How-to solve SPAM and Democratize Steem: Introducing UserAuthority

in #utopian-io7 years ago (edited)

How-to solve SPAM and Democratize Steem: Introducing UserAuthority

I've developed, contributed to, quite some search engine algorithms, and therefore I know from experience how hard it can be to invent, and implement, proper ranking mechanisms, especially in environments that are quite new and/or paradigm shifting; such as Utopian and Steem are themselves. Utopian @stoodkev has already been contributing a tremendous amount of work regarding the Utopian Bot.

Having said that, I hereby propose a number of improvements to the Utopian Voting Bot. I hope this will not only be implemented on Utopian, but on the complete Steem ecosystem. At the bottom of the post, I propose 2 HardForks (HF) based on UserAuthority.

UserAuthority (UA) seen as a Probability Distribution

Inspired by the inner workings of search engine Google, I hereby propose the metric UserAuthority corresponding to the principal eigenvector of the normalized follower matrix within the Steem ecosystem.

Let:
UA(A) = (1-d) + d[UA(1)/C(1) + ... + (UA(n)/C(n))]
where
UA(A) = UserAuthority of user A
UA(x) = UserAuthority of user X
C(x) = the total amount of users user X is following
d = damping factor (set to 0.85)

In layman's terminology, this probability distribution can function as an authoritative perceived quality metric for every "post", "upvote" and "downvote" a user transacts, based on the entire Steem follower graph. The probability that a random user is followed (liked) is its UserAuthority. This mechanism effectively deals with fake and/or bot accounts as well, making it nearly impossible to deliberately mislead the ecosystem in order to get higher author rewards. This principle is intuitively justified both if many users follow a user or if just a few users having a high UserAuthority follow a user. Consequently, if spam accounts or bot accounts mainly link to eachother recursively, each will have a low UserAuthority within the entire Steem follower graph.

Nota bene: it is possible to manually ignore known spammer / bot accounts from the cumulative follower graph (which might be needed due to a large amount of people following - for example - the heavily debated booster bots in order to not miss their notifications).

Mathematical Proof by Example

Please regard the following simplified example-follower graph. The unidirectional arrows represent a user following another user.

follower-graph.png

Update 1: I hereby add the link matrix following from the above total example-follower graph:

link-graph-per-user.png

Update 4: Note that by simply saving, for every account, which accounts that account follows (read matrix left-to-right), as a consequence, reading the matrix top-to-bottom shows which accounts follow that account.

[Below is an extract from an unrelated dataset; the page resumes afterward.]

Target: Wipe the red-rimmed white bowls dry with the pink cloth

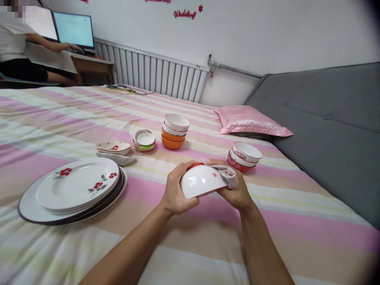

Please also regard the iteration data: in just a couple of iterations, the UserAuthority mechanism succesfully identified spammers / bots via the total follower graph.

Update 2: Instead of Gaussian elimination (row reduction via Gauss-Jordan) I have used an iterative approach to reduce computational cost for re-calculating the UserAuthority binary index daily.

Update 3: Using Gaussian row reduction would be very RAM-heavy in case of a large follower graph. However, by solving many simple follower equations per user, every iteration better approximates each user's UserAuthority. Its computational complexity grows linearly in stead of exponentially when more users are added to the follower graph. The "1"'s at iteration 0, are simply an entry-approximation where every account is weighed equally. However, if you would randomly choose numbers at iteration 0 as an estimate for UserAuthority, in stead of all the "1"'s, the iterations eventually end up at the same equilibrium state (it would only take some more iteration steps to get to that equilibrium state).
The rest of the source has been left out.